# Exercise brief
After locating the line with "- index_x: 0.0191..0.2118" in the data that follows, return it and every later line exactly, up to and including the line with "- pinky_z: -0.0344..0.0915".

┄┄┄┄┄┄

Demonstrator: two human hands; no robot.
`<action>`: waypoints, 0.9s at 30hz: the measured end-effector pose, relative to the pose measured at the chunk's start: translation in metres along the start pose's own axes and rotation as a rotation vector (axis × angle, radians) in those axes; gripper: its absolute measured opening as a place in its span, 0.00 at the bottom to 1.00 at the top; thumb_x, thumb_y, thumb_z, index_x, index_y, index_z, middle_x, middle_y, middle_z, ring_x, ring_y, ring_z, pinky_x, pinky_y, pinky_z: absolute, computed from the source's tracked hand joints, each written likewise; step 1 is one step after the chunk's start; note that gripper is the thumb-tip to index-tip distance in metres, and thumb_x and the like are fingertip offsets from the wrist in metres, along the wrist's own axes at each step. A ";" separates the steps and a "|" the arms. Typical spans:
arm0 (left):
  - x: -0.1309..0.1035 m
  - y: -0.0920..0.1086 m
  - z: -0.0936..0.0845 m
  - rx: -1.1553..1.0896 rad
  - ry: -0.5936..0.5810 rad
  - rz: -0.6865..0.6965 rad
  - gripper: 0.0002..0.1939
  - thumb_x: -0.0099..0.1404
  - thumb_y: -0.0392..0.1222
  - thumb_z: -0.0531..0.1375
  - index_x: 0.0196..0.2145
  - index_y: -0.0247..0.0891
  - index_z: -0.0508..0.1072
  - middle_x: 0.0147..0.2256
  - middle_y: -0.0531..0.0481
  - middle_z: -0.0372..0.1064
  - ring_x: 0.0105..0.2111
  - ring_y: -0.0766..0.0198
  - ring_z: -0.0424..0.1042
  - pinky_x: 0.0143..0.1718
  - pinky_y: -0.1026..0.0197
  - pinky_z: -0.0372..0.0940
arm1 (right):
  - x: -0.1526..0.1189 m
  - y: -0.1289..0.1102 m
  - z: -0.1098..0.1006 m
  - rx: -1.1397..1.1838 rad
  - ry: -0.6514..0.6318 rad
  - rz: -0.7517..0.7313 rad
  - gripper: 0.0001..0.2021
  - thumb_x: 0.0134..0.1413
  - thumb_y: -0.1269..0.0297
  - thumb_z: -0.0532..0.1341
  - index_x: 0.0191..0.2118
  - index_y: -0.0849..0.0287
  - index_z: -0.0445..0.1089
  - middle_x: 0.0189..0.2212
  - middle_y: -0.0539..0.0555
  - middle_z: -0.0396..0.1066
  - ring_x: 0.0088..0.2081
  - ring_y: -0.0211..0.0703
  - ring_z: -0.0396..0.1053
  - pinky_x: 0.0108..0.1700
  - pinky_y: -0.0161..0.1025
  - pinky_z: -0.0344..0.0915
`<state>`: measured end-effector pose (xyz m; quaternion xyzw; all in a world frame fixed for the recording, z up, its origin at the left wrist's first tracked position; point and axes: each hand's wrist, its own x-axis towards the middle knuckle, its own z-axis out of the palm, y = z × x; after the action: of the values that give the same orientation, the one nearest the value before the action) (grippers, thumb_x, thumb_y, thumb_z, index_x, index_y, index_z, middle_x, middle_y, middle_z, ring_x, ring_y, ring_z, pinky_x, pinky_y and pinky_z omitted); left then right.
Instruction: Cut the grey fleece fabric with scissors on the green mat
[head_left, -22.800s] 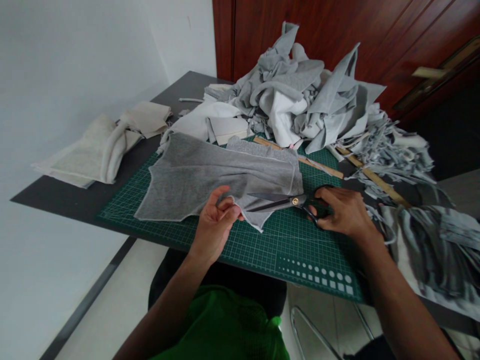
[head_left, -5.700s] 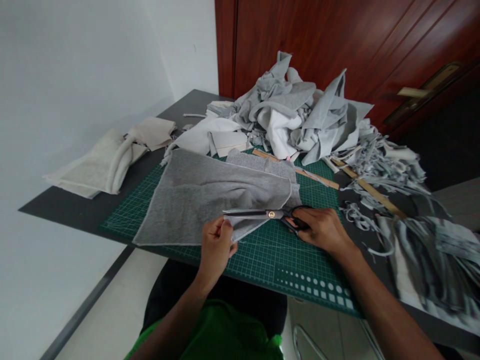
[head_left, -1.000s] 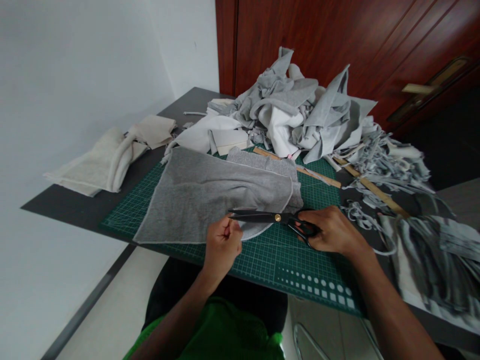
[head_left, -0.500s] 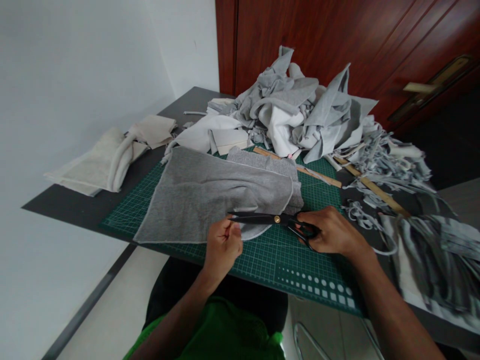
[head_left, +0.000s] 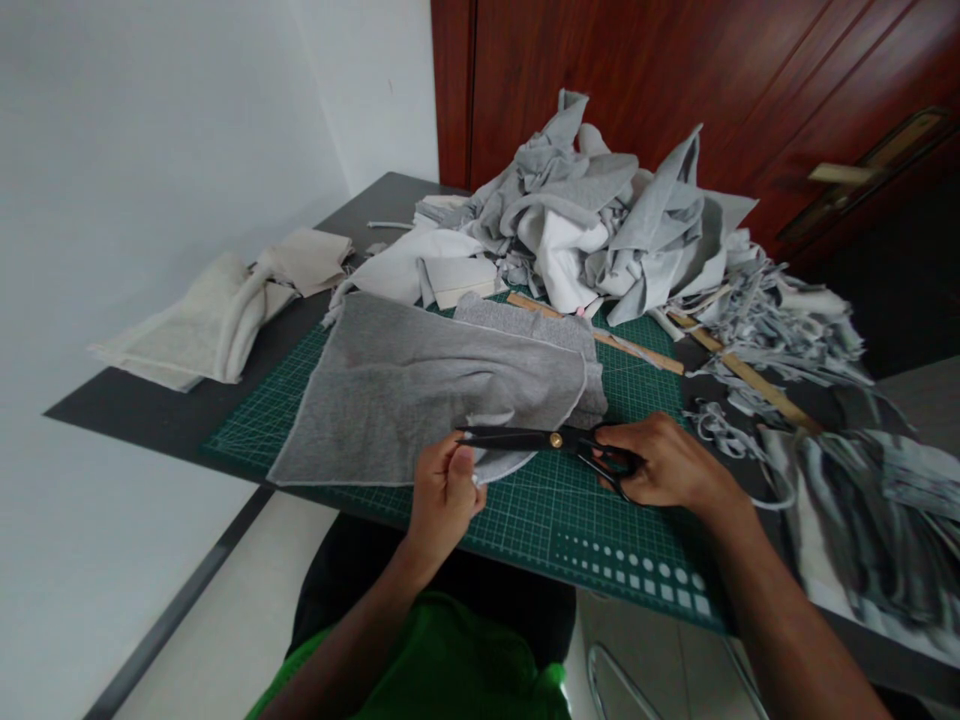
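Observation:
A grey cloth piece (head_left: 375,390) with pale edges lies on the green cutting mat (head_left: 525,520), partly over a second grey piece (head_left: 594,385). My left hand (head_left: 448,495) pinches the cloth at its near edge, thumb on top. In my right hand (head_left: 660,462) are black scissors (head_left: 555,440), fingers through the handles. The blades point left across the cloth and look nearly closed, their tips by my left fingertips. Whether fabric sits between the blades cannot be made out.
Behind the mat is a heap of grey and white cloth (head_left: 570,200). Pale folded cloth (head_left: 202,320) lies left. Wooden strips (head_left: 637,352), thin scraps (head_left: 780,315) and dark grey fabric (head_left: 862,520) are on the right. A white wall borders the left side.
The left thumb and fingers have shifted slightly on the cloth edge, and a bit of pale cloth now shows beside them. The scissors have barely moved.

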<state>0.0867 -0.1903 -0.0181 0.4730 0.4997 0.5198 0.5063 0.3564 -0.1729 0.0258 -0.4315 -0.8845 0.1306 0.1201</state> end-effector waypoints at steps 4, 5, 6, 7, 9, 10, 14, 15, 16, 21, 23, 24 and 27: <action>0.001 -0.001 0.001 -0.016 -0.001 -0.016 0.24 0.62 0.61 0.55 0.21 0.40 0.60 0.10 0.62 0.50 0.08 0.74 0.52 0.08 0.71 0.50 | 0.000 0.001 -0.001 -0.015 -0.003 -0.017 0.03 0.47 0.71 0.59 0.26 0.56 0.66 0.19 0.45 0.66 0.20 0.33 0.60 0.26 0.33 0.49; 0.001 -0.001 0.001 -0.016 -0.002 -0.015 0.23 0.63 0.60 0.55 0.21 0.39 0.61 0.10 0.62 0.50 0.08 0.74 0.52 0.08 0.71 0.49 | 0.000 0.001 -0.001 -0.015 -0.004 -0.022 0.04 0.48 0.71 0.59 0.26 0.56 0.67 0.19 0.45 0.66 0.20 0.33 0.60 0.26 0.33 0.49; 0.001 0.000 0.001 -0.016 -0.001 -0.015 0.23 0.63 0.60 0.55 0.21 0.39 0.62 0.10 0.62 0.50 0.08 0.75 0.52 0.08 0.72 0.49 | 0.000 0.001 -0.001 -0.013 -0.005 -0.027 0.04 0.48 0.71 0.59 0.26 0.56 0.67 0.18 0.45 0.66 0.20 0.33 0.60 0.26 0.33 0.49; 0.001 0.001 0.001 -0.015 0.004 -0.017 0.23 0.62 0.60 0.55 0.22 0.39 0.62 0.10 0.62 0.50 0.08 0.75 0.51 0.08 0.72 0.49 | 0.000 0.001 -0.002 -0.012 -0.006 -0.028 0.04 0.48 0.71 0.59 0.26 0.56 0.67 0.18 0.45 0.67 0.20 0.33 0.61 0.26 0.33 0.50; 0.000 0.003 0.001 -0.017 0.013 -0.029 0.23 0.62 0.61 0.56 0.22 0.39 0.63 0.10 0.62 0.51 0.08 0.75 0.52 0.08 0.71 0.48 | 0.000 0.001 -0.002 -0.015 -0.005 -0.027 0.04 0.48 0.71 0.59 0.26 0.57 0.67 0.19 0.45 0.67 0.20 0.33 0.62 0.26 0.33 0.50; 0.000 0.004 0.001 -0.017 0.019 -0.038 0.22 0.61 0.61 0.56 0.23 0.39 0.63 0.11 0.62 0.51 0.08 0.74 0.52 0.08 0.71 0.49 | 0.000 0.001 -0.002 -0.021 -0.005 -0.027 0.04 0.49 0.71 0.59 0.26 0.57 0.67 0.19 0.45 0.67 0.21 0.33 0.62 0.26 0.33 0.50; -0.001 0.003 0.001 -0.022 0.058 -0.065 0.22 0.60 0.61 0.56 0.29 0.37 0.67 0.12 0.63 0.52 0.08 0.74 0.52 0.08 0.70 0.50 | 0.000 0.002 -0.002 -0.047 -0.001 -0.043 0.04 0.49 0.72 0.58 0.27 0.57 0.68 0.19 0.45 0.67 0.20 0.33 0.63 0.26 0.32 0.50; 0.000 0.003 0.001 -0.025 0.066 -0.069 0.22 0.60 0.62 0.56 0.30 0.37 0.68 0.12 0.64 0.52 0.08 0.74 0.52 0.08 0.70 0.50 | 0.000 0.002 -0.002 -0.056 0.003 -0.044 0.05 0.49 0.72 0.58 0.27 0.57 0.67 0.19 0.45 0.67 0.20 0.33 0.62 0.26 0.32 0.50; 0.000 0.002 0.001 -0.027 0.070 -0.070 0.22 0.60 0.62 0.57 0.30 0.37 0.68 0.12 0.64 0.52 0.08 0.74 0.52 0.08 0.71 0.50 | -0.001 0.002 -0.002 -0.069 0.008 -0.043 0.05 0.49 0.72 0.58 0.27 0.57 0.67 0.19 0.45 0.67 0.20 0.33 0.62 0.26 0.33 0.50; 0.001 0.004 0.001 -0.016 0.033 -0.035 0.24 0.62 0.62 0.57 0.21 0.39 0.61 0.12 0.62 0.50 0.08 0.76 0.51 0.08 0.71 0.48 | -0.002 0.003 0.000 -0.102 0.053 -0.023 0.04 0.50 0.70 0.59 0.26 0.57 0.67 0.19 0.46 0.67 0.21 0.34 0.64 0.26 0.33 0.50; 0.000 0.005 0.001 -0.015 0.015 -0.025 0.24 0.62 0.62 0.56 0.23 0.39 0.63 0.12 0.62 0.51 0.08 0.76 0.51 0.08 0.71 0.48 | -0.003 0.004 0.000 -0.086 0.079 -0.006 0.04 0.50 0.68 0.60 0.26 0.57 0.67 0.18 0.46 0.67 0.21 0.34 0.64 0.26 0.33 0.51; 0.000 0.006 0.001 -0.016 0.011 -0.024 0.23 0.63 0.62 0.56 0.24 0.38 0.65 0.12 0.62 0.51 0.08 0.76 0.51 0.08 0.71 0.48 | -0.003 0.004 0.000 -0.080 0.090 0.002 0.04 0.50 0.68 0.60 0.26 0.56 0.66 0.19 0.46 0.67 0.21 0.34 0.64 0.26 0.33 0.51; 0.000 0.007 0.002 -0.024 0.007 -0.014 0.24 0.62 0.63 0.56 0.24 0.38 0.65 0.12 0.62 0.51 0.08 0.76 0.50 0.08 0.71 0.49 | -0.004 0.004 -0.001 -0.085 0.101 0.016 0.04 0.49 0.67 0.61 0.27 0.56 0.66 0.19 0.46 0.67 0.21 0.34 0.63 0.26 0.33 0.52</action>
<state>0.0878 -0.1897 -0.0112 0.4617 0.4986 0.5240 0.5135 0.3624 -0.1737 0.0250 -0.4493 -0.8787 0.0719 0.1448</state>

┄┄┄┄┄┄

# Task response
  - index_x: 0.0191..0.2118
  - index_y: -0.0849..0.0287
  - index_z: -0.0445..0.1089
  - middle_x: 0.0189..0.2212
  - middle_y: -0.0539..0.0555
  - middle_z: -0.0396..0.1066
  - ring_x: 0.0088..0.2081
  - ring_y: -0.0211..0.0703
  - ring_z: -0.0396..0.1053
  - pinky_x: 0.0108..0.1700
  - pinky_y: -0.0161..0.1025
  - pinky_z: -0.0344..0.0915

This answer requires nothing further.